··· Collected material

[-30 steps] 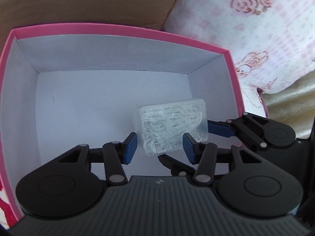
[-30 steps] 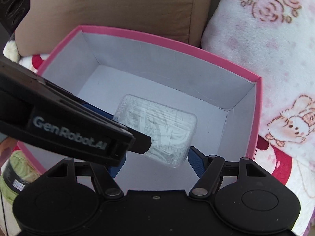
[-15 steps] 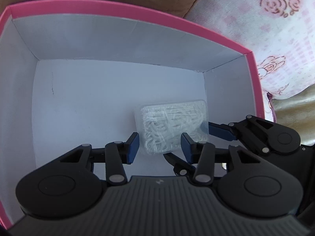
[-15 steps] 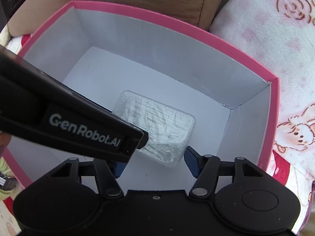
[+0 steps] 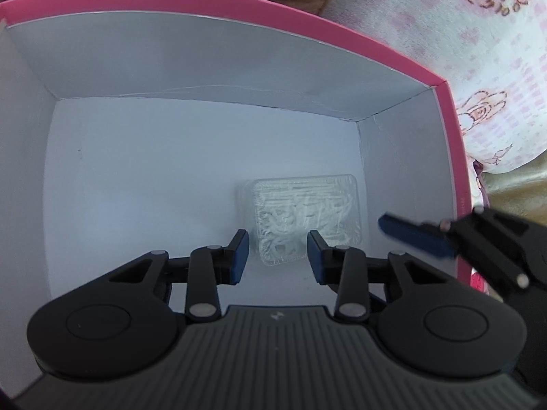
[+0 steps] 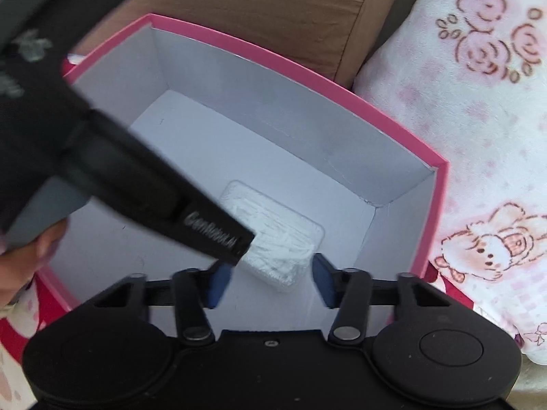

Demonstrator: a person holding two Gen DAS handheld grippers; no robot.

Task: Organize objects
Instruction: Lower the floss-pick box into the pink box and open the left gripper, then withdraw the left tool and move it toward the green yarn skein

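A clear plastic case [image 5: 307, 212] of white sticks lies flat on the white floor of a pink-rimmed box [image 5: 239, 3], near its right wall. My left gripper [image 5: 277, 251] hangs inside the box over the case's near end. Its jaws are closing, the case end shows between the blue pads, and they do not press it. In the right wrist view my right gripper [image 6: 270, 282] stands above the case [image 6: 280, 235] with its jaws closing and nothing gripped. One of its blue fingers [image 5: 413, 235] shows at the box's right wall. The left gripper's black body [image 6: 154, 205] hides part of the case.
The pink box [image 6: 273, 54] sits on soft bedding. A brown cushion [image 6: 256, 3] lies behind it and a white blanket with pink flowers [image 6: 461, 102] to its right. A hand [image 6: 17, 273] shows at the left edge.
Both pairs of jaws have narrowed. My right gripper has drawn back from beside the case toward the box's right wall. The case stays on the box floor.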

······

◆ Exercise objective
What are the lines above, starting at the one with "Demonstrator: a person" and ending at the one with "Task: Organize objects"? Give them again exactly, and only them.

◆ Your solution
Demonstrator: a person holding two Gen DAS handheld grippers; no robot.

Task: Organize objects

What was produced is the complete output.